I know I’ve talked about my own history of writing stories before, so please ignore this if you’ve heard it before. In the beginning of learning how to write, I wrote stories that were not stories. Instead, they were my emotions more or less being barfed up on the page. They sounded often like beefed-up journal entries. And many came pretty much directly from my own life. They ended in completely unsatisfactory ways because I did not yet know how to carve stories from real life or how to write a story at all. At a certain point, a friend of mine sent some of my work to a well-known author and asked him if he wouldn’t mind giving me some advice. He did this because my writing was good, but my stories were not. The well-known author very kindly sent me the following advice, not in these words, but hopefully you’ll get the point. He said: A story ends in a win, lose or draw.
After much, much, much work and thousands of words, I finally understood what he meant. You can’t just write description and emotion within some sort of movement (as the questioner says he did, and as all of my early stories did) and expect readers to walk away thinking, “now there’s a story.” You need a character (define as you wish) who goes through something (define as you wish) that escalates, and at the end of the story, that character either wins (can be thought of as “changes”), loses (does not “change”) or draws (they were given an opportunity to “change” and did not take it).
Sometimes when writing, thinking in this way (“win, lose, draw”) can be unhelpful. I find it most helpful to first write something, and then think about the story in story terms later. Do I have a character? Does the character go through something—not just internally but also externally? Does the story escalate to a boiling point? Does the character have to decide what action to take right then? Does the character win? Lose? Draw?
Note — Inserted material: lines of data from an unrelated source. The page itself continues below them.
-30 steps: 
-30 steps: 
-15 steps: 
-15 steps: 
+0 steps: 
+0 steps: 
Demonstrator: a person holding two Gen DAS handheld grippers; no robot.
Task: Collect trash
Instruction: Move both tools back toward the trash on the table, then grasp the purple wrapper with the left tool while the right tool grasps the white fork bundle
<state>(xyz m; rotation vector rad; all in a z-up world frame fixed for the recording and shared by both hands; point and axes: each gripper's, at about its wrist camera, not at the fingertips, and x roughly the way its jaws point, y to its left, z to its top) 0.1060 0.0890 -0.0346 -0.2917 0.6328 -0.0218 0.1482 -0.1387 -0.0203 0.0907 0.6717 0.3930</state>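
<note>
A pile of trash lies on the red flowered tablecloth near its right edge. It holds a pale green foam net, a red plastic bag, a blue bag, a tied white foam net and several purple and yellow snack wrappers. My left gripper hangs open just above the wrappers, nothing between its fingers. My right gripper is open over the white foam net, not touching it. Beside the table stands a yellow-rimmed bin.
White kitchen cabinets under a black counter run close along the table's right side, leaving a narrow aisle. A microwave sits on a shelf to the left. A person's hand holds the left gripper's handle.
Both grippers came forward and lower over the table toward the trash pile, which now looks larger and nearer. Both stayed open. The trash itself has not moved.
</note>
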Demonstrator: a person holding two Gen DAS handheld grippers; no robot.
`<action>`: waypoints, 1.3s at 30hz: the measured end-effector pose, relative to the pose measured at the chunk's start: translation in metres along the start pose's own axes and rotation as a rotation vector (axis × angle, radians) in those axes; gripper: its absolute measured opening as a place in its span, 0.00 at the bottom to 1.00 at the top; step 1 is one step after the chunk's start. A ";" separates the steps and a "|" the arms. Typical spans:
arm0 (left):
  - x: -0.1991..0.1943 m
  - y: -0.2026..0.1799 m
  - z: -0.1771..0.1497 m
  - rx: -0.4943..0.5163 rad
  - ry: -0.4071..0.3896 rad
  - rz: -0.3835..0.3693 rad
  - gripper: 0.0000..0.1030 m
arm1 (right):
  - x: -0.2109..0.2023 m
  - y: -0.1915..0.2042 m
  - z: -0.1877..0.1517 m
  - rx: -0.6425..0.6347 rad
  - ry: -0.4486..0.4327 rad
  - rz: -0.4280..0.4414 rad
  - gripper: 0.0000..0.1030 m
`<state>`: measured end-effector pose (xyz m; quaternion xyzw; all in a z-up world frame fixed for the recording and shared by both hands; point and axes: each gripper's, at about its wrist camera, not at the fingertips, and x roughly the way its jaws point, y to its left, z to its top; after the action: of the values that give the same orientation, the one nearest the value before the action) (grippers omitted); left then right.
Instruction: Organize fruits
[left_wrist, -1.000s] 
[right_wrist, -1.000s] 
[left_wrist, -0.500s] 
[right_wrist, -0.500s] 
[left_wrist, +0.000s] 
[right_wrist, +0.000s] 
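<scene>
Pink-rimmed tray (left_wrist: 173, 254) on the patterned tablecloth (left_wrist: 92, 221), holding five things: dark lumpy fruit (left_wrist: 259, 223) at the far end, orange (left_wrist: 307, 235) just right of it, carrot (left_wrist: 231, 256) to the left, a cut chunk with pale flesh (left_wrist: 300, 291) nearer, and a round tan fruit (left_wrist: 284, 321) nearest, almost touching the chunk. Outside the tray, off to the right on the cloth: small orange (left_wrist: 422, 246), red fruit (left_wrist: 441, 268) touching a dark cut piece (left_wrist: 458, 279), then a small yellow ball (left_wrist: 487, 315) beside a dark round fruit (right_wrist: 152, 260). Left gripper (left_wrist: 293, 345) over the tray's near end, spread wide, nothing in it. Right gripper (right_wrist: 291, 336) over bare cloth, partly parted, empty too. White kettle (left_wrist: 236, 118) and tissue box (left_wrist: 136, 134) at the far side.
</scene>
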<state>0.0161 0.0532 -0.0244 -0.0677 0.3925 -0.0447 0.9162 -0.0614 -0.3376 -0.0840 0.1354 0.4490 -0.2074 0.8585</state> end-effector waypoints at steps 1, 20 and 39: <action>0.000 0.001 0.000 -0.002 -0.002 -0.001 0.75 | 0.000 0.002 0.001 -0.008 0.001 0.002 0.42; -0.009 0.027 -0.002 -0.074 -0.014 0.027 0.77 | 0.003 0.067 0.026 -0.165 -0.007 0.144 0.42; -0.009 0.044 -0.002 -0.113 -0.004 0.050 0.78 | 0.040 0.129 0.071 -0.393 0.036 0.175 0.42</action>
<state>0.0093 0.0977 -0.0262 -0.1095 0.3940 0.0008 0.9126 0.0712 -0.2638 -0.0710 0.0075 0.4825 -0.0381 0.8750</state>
I know many people do not like to think of stories this way as it seems too conventional. But the vast majority of stories we all love have these conventions in place in some fashion—sometimes they are buried in such a way as to not be so obvious; others are very clearly following conventions.
The questioner asks: How much plot is needed? And the answer is: As much as necessary to make your story succeed. In other words, you set up your story in the beginning with some sort of question. Your story succeeds if the plot takes us down a road that lets us see how that question will be answered. Remember that we do want to see it. On the page. We don’t want inferences or cloudiness.
Will I have more to say later? Probably. But I’ll post this for now. Thanks for reading!
I teach a class in scriptwriting, and at the start of the semester I always quote the Italian title to an American movie. The Italian title was: Qualcosa é Cambiato*. It means simply "Something Has Changed," but it's more fun to say in Italian. Sounds sexier. But that, I tell my students, is the definition of every story: something changes. Things are one way at the start of the story, and they are another way at the end. The change can be subtle, purely psychological, but one way or another, things are not as they were before.
* The American movie was "As Good as it Gets," which is about as generic as you're going to get. As a title, "Qualcosa ´e Cambiato" also says next to nothing. Maybe the phrase has more resonance in Italian. But it provides a good definition of a story.
It’s time the world looks anew at this form. After all, it’s not flash story. It’s flash fiction. I believe any art is worthwhile if thought so by the artist/writer. Art is rarely appreciated by everyone. But that’s not what’s important. What’s vital is that it was created and sent into the world. We can only hope it will affect its readers, change them in some tiny way because they’ve read it.
This got me thinking of Forster’s quote:
The king died and then the queen died is a story. The king died, and then queen died of grief is a plot.
I had a very similar experience to the questioner (only the response I received was needlessly caustic, stuffed with assertions and assumptions and, after I'd recovered my shock, I was able to regard it is a work of unwitting comedy.)
It's true, some people have very strong opinions about what makes a story a story.
I think very short pieces that do not seem to follow conventional story telling "rules" are hard to pull off. And yet the reason I tend to write them is because they come much more naturally to me than any other kind of writing. I have struggled openly with this question here in Story Club from the beginning and perhaps made myself an unlikable person because of it.
I do not use the word "struggle" lightly.
I am glad to see this question being addressed.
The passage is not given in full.